First, there is no correlation in HF, only exchange, so you can not add part of the HF correlation into DFT, as you said. In principle, of course, if you want to add not only exchange from the wave function theory (WFT) methods but also some correlation, you could use other that the HF sources, but the conventional hybrid DFT corresponds to mixing in just (a part of) the HF exchange.

Now, you very question of

why don't we just use the full HF solution that we already have in our hand?

is addressed in almost any textbook on DFT. I suggest that you read, for instance, Section 6.6 Hybrid Functionals in Koch & Holthausen, specifically, pages 78-80. The authors provide a relatively simple argument for for the well-known failure of the exact exchange/density functional correlation combination approach.

In short, the source of the problem is that the separation of an exchange-correlation entity (would it be energy, or hole, or something else) into exchange and correlation contributions is artificial. Only the whole exchange-correlation entity has a physical meaning, while the above mentioned individual contribution are introduced just for convenience. Usually, it means that exchange and correlation contributions has to be chosen consistently so that their sum, an exchange-correlation entity, has some desired properties.
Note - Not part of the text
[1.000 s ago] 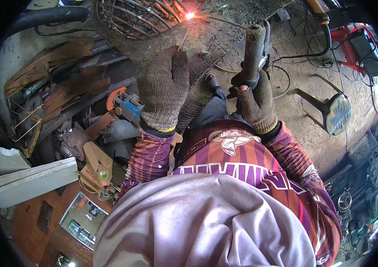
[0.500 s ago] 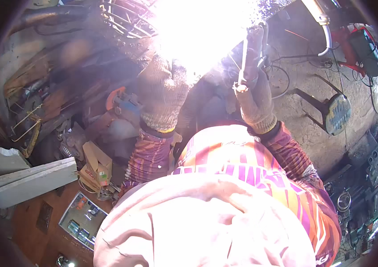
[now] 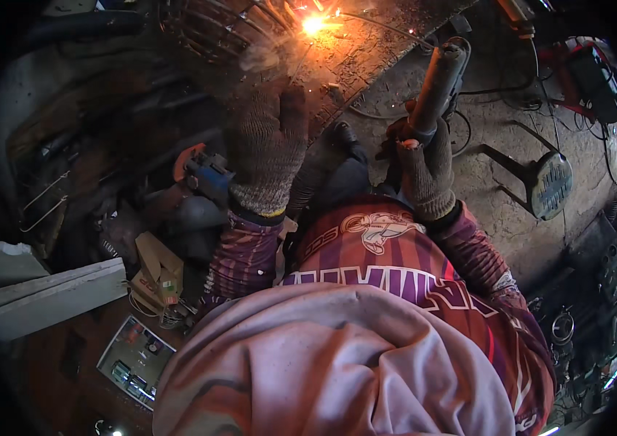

For instance, the exchange-correlation hole in molecular systems is usually relatively localized, so that the exchange hole and the correlation hole must both be either localized or delocalized (in a very special way so that combined they result in a localized hole). In LDA- and GGA-DFT both the exchange and the correlation hole are localized, but when we mix HF exchange and LDA/GGA-DFT correlation in the most straightforward way, i.e., $$ E_{\mathrm{XC}} = E_{\mathrm{X}}^{\mathrm{HF}} + E_{\mathrm{C}}^{\mathrm{DFT}} \, , $$ then, I quote:

We combine the exact, delocalized exchange hole with a localized model hole for correlation. Because the cancellation between the two individual holes cannot take place, the resulting total hole has the wrong characteristics.


1) Koch, W., & Holthausen, M. C. (2001). A Chemist's Guide to Density Functional Theory, Second Edition, Wiley-VCH Verlag GmbH.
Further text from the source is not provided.